┌────────

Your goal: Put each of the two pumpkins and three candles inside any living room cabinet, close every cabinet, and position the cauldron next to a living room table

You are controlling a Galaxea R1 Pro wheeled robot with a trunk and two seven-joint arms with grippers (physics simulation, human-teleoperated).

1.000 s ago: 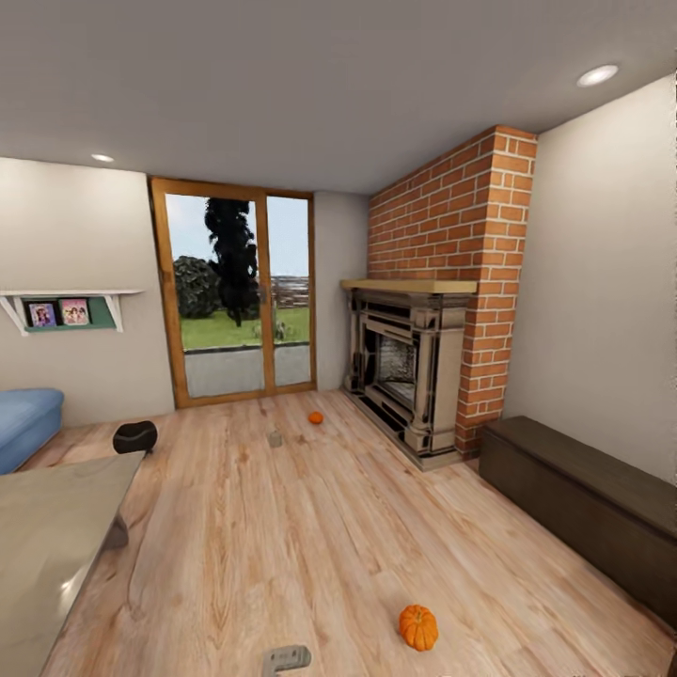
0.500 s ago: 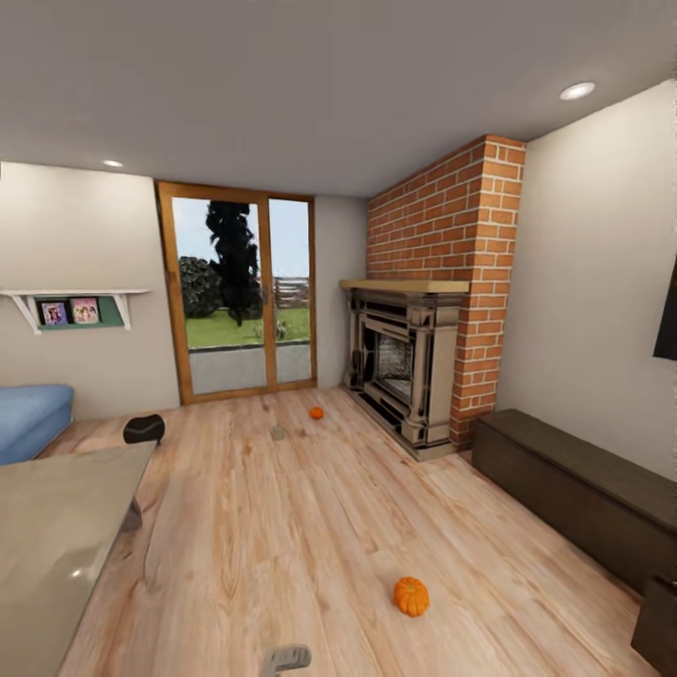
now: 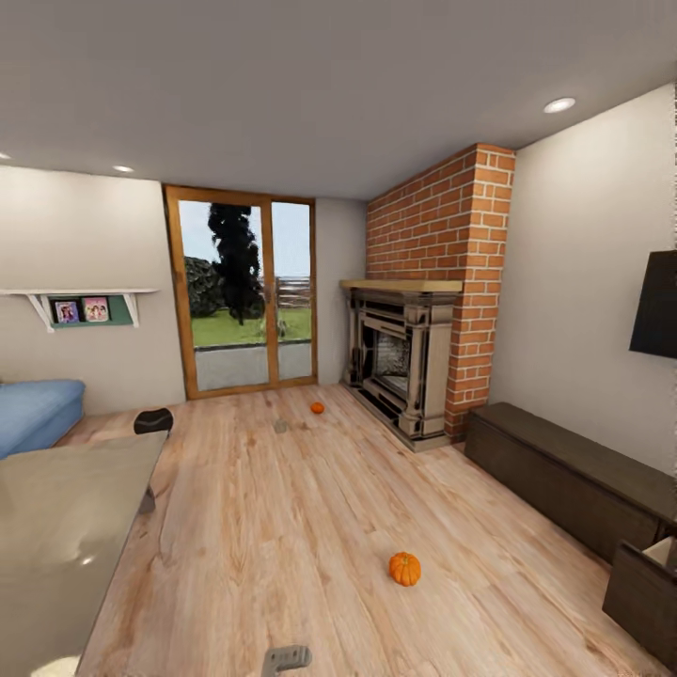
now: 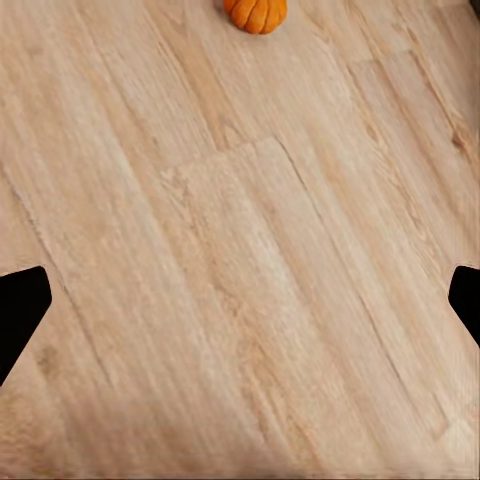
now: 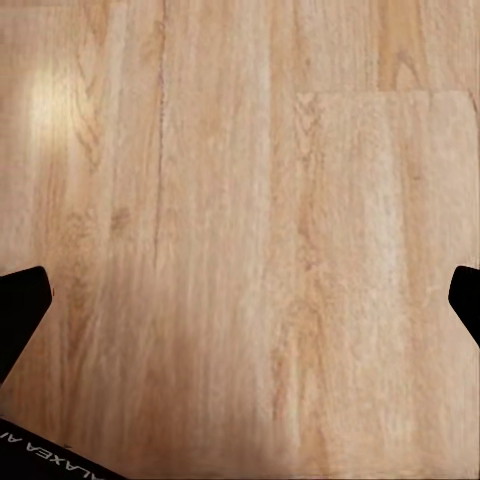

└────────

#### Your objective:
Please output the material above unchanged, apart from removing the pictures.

#### Result of this task:
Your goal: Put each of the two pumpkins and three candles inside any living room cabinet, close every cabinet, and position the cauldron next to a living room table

You are controlling a Galaxea R1 Pro wheeled robot with a trunk and two seven-joint arms with grippers (physics simulation, human-teleoperated).

1.000 s ago: 
0.500 s ago: 
now: 
now: 
now: 

Whatever the exercise asked has now been answered.